La Commission des droits de la personne et des droits de la jeunesse (CDPDJ) craint que le gouvernement Couillard renforce le malaise de la population à l’égard de l’immigration, voire qu’il lui confère un caractère normal.

Le document diffusé par le ministère de l’Immigration, de la Diversité et de l’Inclusion (MIDI) en vue de la consultation sur la nouvelle politique québécoise en matière d’immigration, consultation qui s’est amorcée mercredi en commission parlementaire avec la ministre Kathleen Weil, fait état des « inquiétudes légitimes exprimées par la population à l’égard de l’adhésion aux valeurs communes » de la part des immigrants.

« La Commission craint qu’une prise en compte de ce malaise sous l’angle des “ valeurs communes ” — je mets toujours des guillemets — risque de le renforcer plutôt que de le combattre. En effet, ces « valeurs communes » ne sont pas bien définies », a affirmé le président de la CDPDJ, Jacques Frémont, en livrant une analyse du document.

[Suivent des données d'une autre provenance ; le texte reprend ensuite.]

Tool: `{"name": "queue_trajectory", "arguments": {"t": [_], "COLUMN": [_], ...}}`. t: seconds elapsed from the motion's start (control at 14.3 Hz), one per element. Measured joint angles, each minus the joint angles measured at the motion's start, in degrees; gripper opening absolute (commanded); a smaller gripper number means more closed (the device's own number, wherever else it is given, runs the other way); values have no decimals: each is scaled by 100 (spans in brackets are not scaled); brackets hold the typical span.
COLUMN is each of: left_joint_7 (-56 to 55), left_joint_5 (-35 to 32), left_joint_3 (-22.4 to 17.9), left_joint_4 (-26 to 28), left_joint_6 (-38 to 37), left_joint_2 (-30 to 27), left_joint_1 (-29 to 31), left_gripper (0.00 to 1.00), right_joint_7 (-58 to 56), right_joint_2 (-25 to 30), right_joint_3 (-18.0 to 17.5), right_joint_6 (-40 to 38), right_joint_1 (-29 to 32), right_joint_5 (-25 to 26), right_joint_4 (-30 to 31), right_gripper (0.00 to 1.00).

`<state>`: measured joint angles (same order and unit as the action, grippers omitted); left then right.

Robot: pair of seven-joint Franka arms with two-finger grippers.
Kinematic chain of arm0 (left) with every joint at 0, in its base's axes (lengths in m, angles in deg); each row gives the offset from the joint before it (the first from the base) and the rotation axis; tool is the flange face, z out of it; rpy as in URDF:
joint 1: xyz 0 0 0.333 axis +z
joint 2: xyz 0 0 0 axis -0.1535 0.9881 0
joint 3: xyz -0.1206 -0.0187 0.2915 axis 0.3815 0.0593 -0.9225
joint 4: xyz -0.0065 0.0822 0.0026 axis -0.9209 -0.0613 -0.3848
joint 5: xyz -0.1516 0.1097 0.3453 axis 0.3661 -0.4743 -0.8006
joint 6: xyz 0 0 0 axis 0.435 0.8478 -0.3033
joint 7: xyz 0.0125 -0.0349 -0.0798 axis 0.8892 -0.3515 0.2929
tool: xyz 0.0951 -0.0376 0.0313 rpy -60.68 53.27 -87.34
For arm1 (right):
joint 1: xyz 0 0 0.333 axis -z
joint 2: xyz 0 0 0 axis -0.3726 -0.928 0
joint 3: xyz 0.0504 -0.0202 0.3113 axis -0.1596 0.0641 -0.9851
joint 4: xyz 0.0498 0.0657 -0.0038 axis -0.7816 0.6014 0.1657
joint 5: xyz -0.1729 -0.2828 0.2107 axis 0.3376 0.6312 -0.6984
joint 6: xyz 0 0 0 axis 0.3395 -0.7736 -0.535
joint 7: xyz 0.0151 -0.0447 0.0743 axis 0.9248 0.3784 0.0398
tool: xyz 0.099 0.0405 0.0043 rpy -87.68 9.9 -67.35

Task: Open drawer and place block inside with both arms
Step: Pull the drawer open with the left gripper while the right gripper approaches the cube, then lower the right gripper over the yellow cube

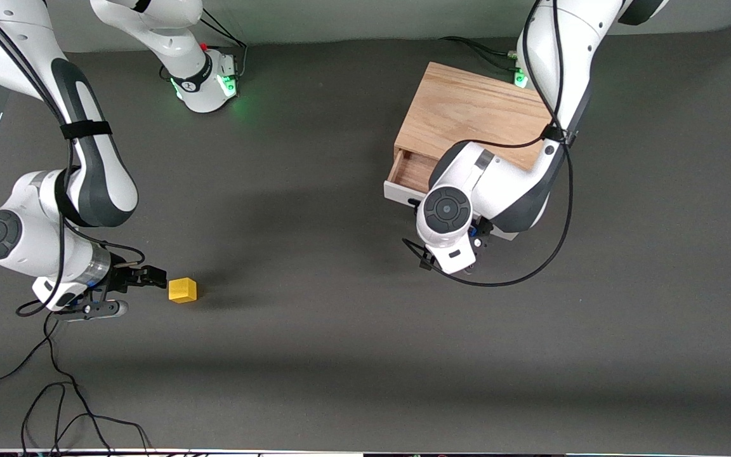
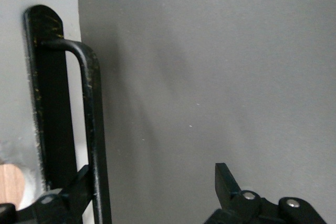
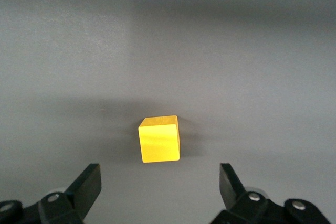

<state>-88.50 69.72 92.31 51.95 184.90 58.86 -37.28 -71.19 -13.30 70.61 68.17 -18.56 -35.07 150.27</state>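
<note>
Block (image 1: 183,290), a yellow cube, sits on the grey mat (image 1: 315,355) toward the right arm's end, about eight o'clock from the cabinet (image 1: 476,114) and well apart from it. The right gripper (image 3: 160,182) hangs just beside it, fingers spread wide with nothing between them, lined up so the cube can pass into the gap, probably readying a pick. The drawer (image 1: 411,172) is pulled partly out, showing wood inside. The left gripper (image 2: 152,187) is at the drawer front with fingers apart, one touching the black handle (image 2: 89,129) but not clamped on it; likely placed for pulling further. Loose cables (image 1: 54,406) trail across the mat at seven o'clock.
</note>
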Motion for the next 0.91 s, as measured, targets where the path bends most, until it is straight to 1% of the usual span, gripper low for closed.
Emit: {"name": "queue_trajectory", "arguments": {"t": [0.21, 0.42, 0.63, 0.91], "left_joint_7": [17, 21, 24, 26], "left_joint_5": [-69, -162, -221, -272], "left_joint_3": [-2, -1, -1, -2], "left_joint_4": [-275, -318, -331, -357], "left_joint_6": [162, 451, 807, 1401], "left_joint_2": [166, 211, 235, 276], "left_joint_1": [2, 2, 2, 2], "left_gripper": [100, 100, 100, 100], "right_joint_7": [-1, -2, -4, -6], "right_joint_2": [-24, -118, -296, -557], "right_joint_3": [0, 0, 0, 0], "right_joint_6": [31, 132, 872, 1277], "right_joint_1": [0, 0, 0, -1], "right_joint_5": [0, 0, 0, 7], "right_joint_4": [0, 45, 434, 565], "right_gripper": [100, 100, 100, 100]}}
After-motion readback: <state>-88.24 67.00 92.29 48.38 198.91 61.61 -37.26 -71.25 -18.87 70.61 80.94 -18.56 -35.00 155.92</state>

Mal définir les valeurs communes — s’agit-il des valeurs démocratiques ou encore des valeurs du groupe majoritaire ? — « risque d’instiller une incompréhension dans la population », a-t-il prévenu. « Cela pourrait créer des attentes déraisonnables à l’égard du processus d’intégration des immigrants. Mal définir les valeurs communes pourrait entretenir certaines aspirations envers un modèle assimilationniste refusant et niant les différences. »

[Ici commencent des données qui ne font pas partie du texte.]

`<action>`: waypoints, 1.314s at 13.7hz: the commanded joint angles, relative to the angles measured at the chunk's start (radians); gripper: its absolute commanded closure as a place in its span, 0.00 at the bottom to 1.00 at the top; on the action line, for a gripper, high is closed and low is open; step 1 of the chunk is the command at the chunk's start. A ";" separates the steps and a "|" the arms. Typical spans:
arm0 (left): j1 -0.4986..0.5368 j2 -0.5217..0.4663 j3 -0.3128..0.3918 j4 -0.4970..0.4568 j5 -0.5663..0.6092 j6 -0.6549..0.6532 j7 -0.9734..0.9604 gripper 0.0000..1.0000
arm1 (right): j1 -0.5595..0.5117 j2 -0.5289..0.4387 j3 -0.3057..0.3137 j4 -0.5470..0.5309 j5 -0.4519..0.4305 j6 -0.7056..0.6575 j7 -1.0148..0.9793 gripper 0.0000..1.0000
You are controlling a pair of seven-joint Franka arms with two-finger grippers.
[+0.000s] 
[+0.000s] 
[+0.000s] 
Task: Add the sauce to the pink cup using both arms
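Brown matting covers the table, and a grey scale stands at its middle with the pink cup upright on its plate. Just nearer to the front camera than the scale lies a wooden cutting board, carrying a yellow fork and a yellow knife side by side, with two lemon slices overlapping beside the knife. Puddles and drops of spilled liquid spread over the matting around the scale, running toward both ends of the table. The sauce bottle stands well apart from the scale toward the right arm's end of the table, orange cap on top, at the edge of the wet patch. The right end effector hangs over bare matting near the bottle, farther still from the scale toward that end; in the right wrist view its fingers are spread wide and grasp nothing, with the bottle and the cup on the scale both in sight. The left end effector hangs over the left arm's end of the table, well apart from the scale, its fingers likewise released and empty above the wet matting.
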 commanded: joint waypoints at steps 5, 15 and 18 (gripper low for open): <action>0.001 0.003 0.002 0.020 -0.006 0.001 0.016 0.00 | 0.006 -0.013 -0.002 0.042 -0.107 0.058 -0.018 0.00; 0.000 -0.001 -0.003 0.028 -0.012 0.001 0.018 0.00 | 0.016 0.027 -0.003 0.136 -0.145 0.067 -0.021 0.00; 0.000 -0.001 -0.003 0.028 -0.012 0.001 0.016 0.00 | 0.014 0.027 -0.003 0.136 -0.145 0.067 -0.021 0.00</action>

La CDPDJ est d’avis que la nouvelle politique devrait plutôt se référer au respect des valeurs démocratiques telles qu’énoncées dans la Charte québécoise des droits et libertés comme l’égalité entre l’homme et la femme, la primauté du droit et la liberté d’expression.

Atténuer le « malaise »

Jacques Frémont estime aussi que le document « semble banaliser ce malaise » quand on souligne qu’il n’est pas propre au Québec et que les débats sur l’immigration « y demeurent généralement plus pacifiques et moins virulents qu’ailleurs ».

Il ne faut pas donner à ce malaise « un caractère normal, voire mineur » mais plutôt comprendre son origine et les mécanismes qui le perpétuent pour ensuite agir concrètement « afin d’atténuer les effets possiblement discriminatoires de ces craintes » par l’éducation et des campagnes de sensibilisation, a-t-il plaidé.